Queen Victoria died and Edward Vll was made King. She had ruled longer than any other British Monarch. 1901
The crisis of epidemics came to a peak in the “Great Stink”. • This expression is used to describe the terrible smell in London, coming from the Thames. • The “Miasmas”, exhalations from decaying matter, poisoned the air.
The houses of the rich had water in the kitchen, gas lighting, flushing toilets and were decorated.
Poor families, with 4-5 children, lived in houses with 2-3 rooms and without a lavatory.
Religious Debate • Evangelical movement emphasized spiritual transformation of the individual by conversion and a moral Christian life. • Their view of life was identical with Dissenters. • The High Church emphasized the importance of tradition, ritual, and authority • The Oxford Movement led by Newman • The Broad Church was open to modern ideas.
Utilitarianism • Derived from the ideas of Jeremy Bentham and his disciple James Mill, the father of John Stuart Mill • Rationalist test of value • The greatest good for the greatest number • Utilitarianism failed to recognize people’s spiritual needs
Challenges to Religious Belief • Science • Huxley • Darwin- the Origin of Species and The Descent of Man • Higher Criticism • Examination of the Bible as a mere text of history • Source studies • Geology • Astronomy
The Role of Women • Changing conditions of women’s work created by the Industrial Revolution • The Factory Acts (1802-78) – regulations of the conditions of labor in mines and factories • The Custody Act (1839) – gave a mother the right to petition the court for access to her minor children and custody of children under seven and later sixteen. • The Divorce and Matrimonial Causes Act – established a civil divorce court
Working Conditions for Women Bad working conditions and underemployment drove thousands of women into prostitution.
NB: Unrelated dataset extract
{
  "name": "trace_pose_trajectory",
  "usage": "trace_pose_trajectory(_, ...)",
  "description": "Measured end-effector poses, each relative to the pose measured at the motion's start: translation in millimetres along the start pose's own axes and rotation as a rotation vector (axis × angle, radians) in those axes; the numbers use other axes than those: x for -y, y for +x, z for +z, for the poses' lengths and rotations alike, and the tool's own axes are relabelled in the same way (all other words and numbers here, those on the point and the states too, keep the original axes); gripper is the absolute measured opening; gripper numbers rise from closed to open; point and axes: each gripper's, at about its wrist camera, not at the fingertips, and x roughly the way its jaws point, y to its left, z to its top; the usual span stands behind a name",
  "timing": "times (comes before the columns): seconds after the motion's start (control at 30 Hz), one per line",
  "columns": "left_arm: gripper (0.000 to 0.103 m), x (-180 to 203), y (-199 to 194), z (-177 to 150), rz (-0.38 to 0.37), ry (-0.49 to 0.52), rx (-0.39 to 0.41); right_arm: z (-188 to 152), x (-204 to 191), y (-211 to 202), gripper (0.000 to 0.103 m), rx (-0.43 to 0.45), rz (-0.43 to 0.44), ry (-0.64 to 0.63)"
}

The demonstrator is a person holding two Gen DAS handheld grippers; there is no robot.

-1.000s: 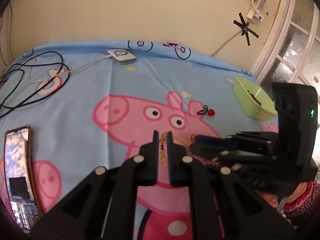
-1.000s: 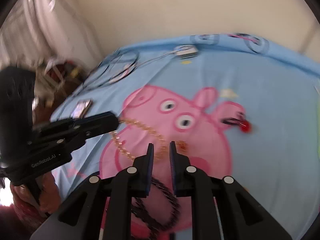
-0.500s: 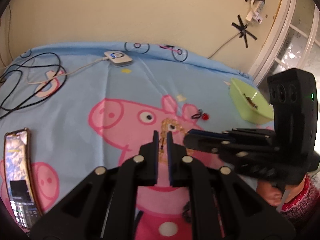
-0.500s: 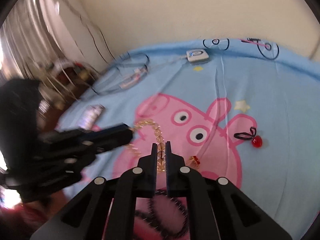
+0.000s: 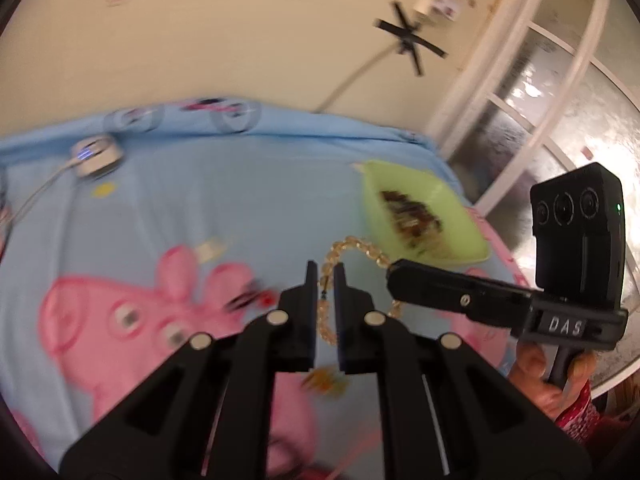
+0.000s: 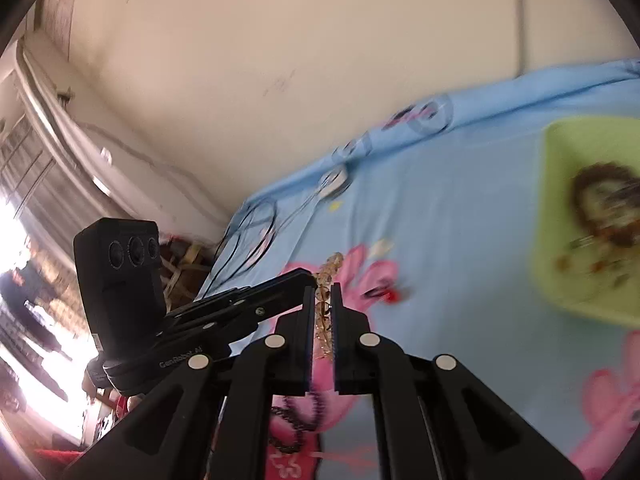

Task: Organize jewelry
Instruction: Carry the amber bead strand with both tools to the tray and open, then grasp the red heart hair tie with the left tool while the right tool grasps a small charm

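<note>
Risk: bead string (image 5: 354, 246) slung between two tools, clear of the bed (image 5: 200, 200); could snap or slip free if pulled apart, or miss the tray (image 5: 460, 216) if let go short of it.
Cause: two separate pinch points on one thin strand, with blurred surroundings hinting at quick travel.
Left tool (image 5: 322, 276): clamped on the beads near its tips, angled down toward the bed.
Right tool (image 5: 394, 270): clamped on the strand's other end, reaching in from the right, grasped by a hand (image 5: 548, 376) low at right.
Beads: arched in the air just left of the tray's near corner.
Tray: green, at far right of the bed, already carrying dark jewelry (image 5: 412, 216).
Left behind: dark necklace (image 6: 296, 428) lying on the bed below the right tool.
</note>
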Motion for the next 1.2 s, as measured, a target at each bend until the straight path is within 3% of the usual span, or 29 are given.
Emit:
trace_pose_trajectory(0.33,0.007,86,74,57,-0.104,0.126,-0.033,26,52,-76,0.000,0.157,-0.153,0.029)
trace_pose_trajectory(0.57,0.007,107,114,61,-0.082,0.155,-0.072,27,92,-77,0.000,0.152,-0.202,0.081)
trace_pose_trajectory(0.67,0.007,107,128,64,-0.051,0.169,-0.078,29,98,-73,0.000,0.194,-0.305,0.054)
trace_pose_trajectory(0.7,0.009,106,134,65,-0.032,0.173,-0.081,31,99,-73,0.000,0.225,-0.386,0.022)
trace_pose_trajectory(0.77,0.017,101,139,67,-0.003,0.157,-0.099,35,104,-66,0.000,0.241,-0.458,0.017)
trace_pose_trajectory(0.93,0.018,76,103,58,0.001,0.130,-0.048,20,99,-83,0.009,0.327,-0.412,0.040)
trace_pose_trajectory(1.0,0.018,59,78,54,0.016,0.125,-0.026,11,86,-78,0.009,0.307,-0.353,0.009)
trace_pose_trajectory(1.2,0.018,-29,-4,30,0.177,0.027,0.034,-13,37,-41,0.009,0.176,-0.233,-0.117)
The only occupation at which an unmarried middle-class woman could earn a living and maintain some claim to gentility was that of a governess.
Victorian Women and the Home • Victorian society was preoccupied with the very nature of women. • Protected and enshrined within the home, her role was to create a place of peace where man could take refuge from the difficulties of modern life.
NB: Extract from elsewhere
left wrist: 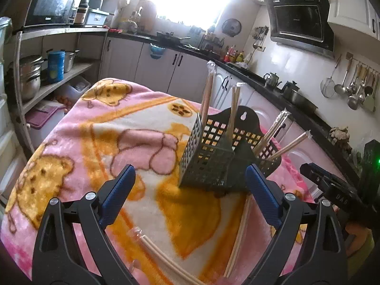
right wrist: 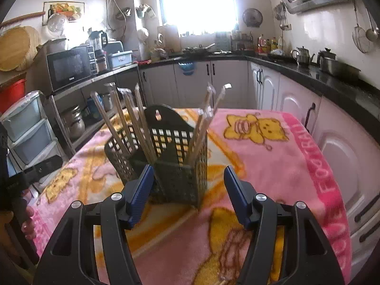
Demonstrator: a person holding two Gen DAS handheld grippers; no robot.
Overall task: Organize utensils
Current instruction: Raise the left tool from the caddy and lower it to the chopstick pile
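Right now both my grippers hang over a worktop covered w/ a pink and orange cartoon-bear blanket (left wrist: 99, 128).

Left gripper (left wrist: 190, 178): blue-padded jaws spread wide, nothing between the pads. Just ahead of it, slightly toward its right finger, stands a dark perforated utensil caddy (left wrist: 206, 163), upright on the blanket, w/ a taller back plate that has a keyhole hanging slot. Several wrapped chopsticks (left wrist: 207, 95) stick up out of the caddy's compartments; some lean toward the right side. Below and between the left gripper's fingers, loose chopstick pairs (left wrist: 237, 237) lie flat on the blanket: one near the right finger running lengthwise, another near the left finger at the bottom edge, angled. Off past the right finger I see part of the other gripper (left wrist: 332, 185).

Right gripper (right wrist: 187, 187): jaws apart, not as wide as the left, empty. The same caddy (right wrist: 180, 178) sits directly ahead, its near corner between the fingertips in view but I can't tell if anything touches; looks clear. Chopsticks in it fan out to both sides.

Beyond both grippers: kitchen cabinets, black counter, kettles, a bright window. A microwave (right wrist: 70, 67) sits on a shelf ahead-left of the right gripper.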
Victorian household objects Chamber pot Copper kettle Dolly and washtub
Literacy, Publication, and Reading • By the end of the century, literacy was almost universal. • Compulsory national education required to the age of ten. • Due to technological advances, an explosion of things to read, including newspapers, periodicals, and books. • Growth of the periodical • Novels and short fiction were published iin serial form. • The reading public expected literature to illuminate social problems.
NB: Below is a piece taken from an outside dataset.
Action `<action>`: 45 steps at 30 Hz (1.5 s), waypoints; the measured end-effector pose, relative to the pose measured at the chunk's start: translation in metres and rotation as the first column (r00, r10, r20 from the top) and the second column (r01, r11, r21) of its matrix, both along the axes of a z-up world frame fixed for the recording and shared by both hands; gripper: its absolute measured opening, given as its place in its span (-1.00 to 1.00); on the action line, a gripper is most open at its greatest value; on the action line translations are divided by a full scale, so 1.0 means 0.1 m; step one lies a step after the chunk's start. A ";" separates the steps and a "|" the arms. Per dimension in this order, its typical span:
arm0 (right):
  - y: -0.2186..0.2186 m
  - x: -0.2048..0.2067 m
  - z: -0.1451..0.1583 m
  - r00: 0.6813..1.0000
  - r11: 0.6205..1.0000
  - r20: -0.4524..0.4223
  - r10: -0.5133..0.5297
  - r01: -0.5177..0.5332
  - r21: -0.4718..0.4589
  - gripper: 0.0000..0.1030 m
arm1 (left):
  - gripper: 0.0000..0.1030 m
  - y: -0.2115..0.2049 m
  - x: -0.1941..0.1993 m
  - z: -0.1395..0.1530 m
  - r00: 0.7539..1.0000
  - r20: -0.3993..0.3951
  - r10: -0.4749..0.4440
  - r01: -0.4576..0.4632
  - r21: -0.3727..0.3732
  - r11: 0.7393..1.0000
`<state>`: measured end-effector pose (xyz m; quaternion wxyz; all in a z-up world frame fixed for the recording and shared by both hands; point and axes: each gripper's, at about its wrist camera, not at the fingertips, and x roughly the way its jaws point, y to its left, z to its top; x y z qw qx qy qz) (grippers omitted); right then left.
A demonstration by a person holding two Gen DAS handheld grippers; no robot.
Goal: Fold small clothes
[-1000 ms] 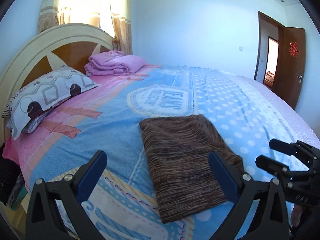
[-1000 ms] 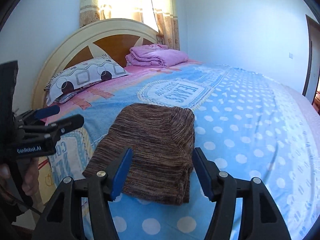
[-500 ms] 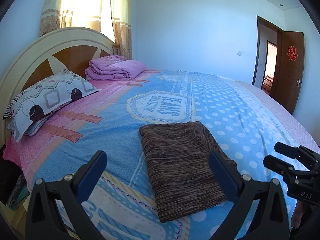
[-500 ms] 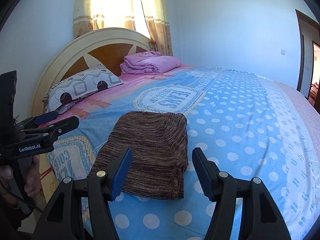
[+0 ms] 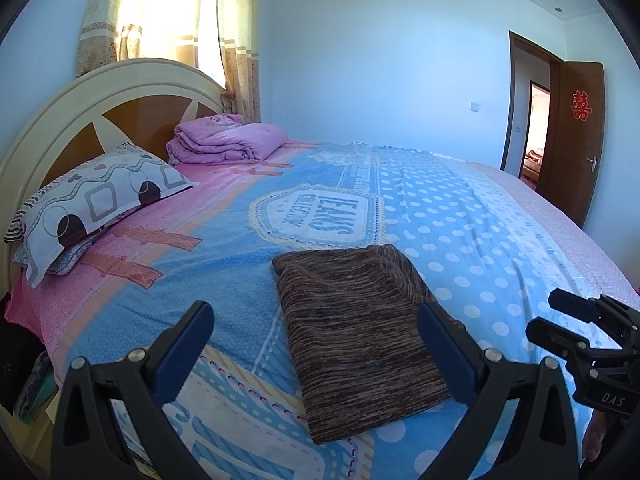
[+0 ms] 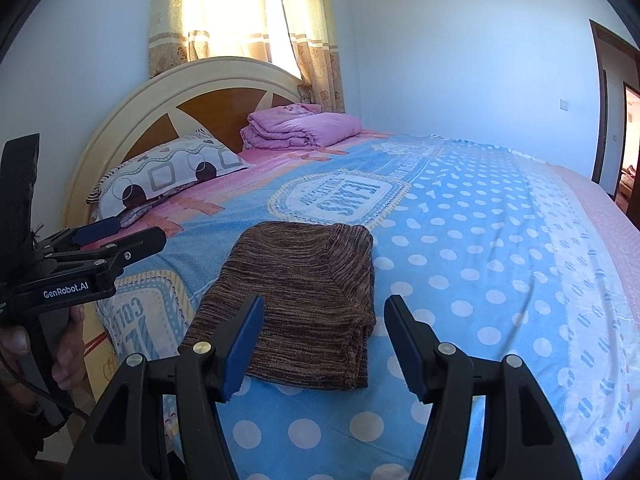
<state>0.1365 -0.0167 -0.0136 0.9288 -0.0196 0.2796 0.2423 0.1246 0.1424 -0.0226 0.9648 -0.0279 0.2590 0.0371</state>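
Note:
A brown striped knit garment [image 5: 356, 332] lies folded into a flat rectangle on the blue dotted bedspread [image 5: 460, 232]. It also shows in the right wrist view [image 6: 304, 300]. My left gripper [image 5: 316, 320] is open and empty, held above the near edge of the bed, short of the garment. My right gripper [image 6: 324, 312] is open and empty, hovering just before the garment's near edge. The right gripper also shows at the right of the left wrist view [image 5: 560, 320]. The left gripper shows at the left of the right wrist view [image 6: 120, 236].
A patterned pillow [image 5: 96, 204] and a folded pink quilt [image 5: 228, 140] lie by the headboard [image 5: 120, 100]. An open brown door [image 5: 576, 140] stands at the far right. A curtained window [image 6: 240, 12] is behind the bed.
Both grippers have pulled back and risen a little from the garment, which looks smaller and farther. The garment has not moved.

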 end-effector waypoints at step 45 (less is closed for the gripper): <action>-0.08 -0.12 0.08 0.999 0.999 0.045 -0.003 0.001 0.040 0.24 | 1.00 0.12 -0.02 0.11 1.000 0.017 0.019 -0.019 -0.013 1.000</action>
The Victorian Novel • The novel was the dominant form in Victorian literature. • Victorian novels seek to represent a large and comprehensive social world, with a variety of classes. • Victorian novels are realistic. • Major theme is the place of the individual in society, the aspiration of the hero or heroine for love or social position. • The protagonist’s search for fulfillment is emblematic of the human condition. • For the first time, women were major writers: the Brontes. Elizabeth Gaskell, George Eliot. • The Victorian novel was a principal form of entertainment.
Victorian Poetry • Victorian poetry developed in the context of the novel. Poets sought new ways of telling stories in verse • All of the Victorian poets show the strong influence of the Romantics, but they cannot sustain the confidence the Romantics felt in the power of the imagination. • Victorian poets often rewrite Romantic poems with a sense of belatedness. • Dramatic monologue – the idea of creating a lyric poem in the voice of a speaker ironically distinct from the poet is the great achievement of Victorian poetry. • Victorian poetry is pictorial; poets use detail to construct visual images that represent the emotion or situation the poem concerns. • Conflict t between private poetic self and public social role.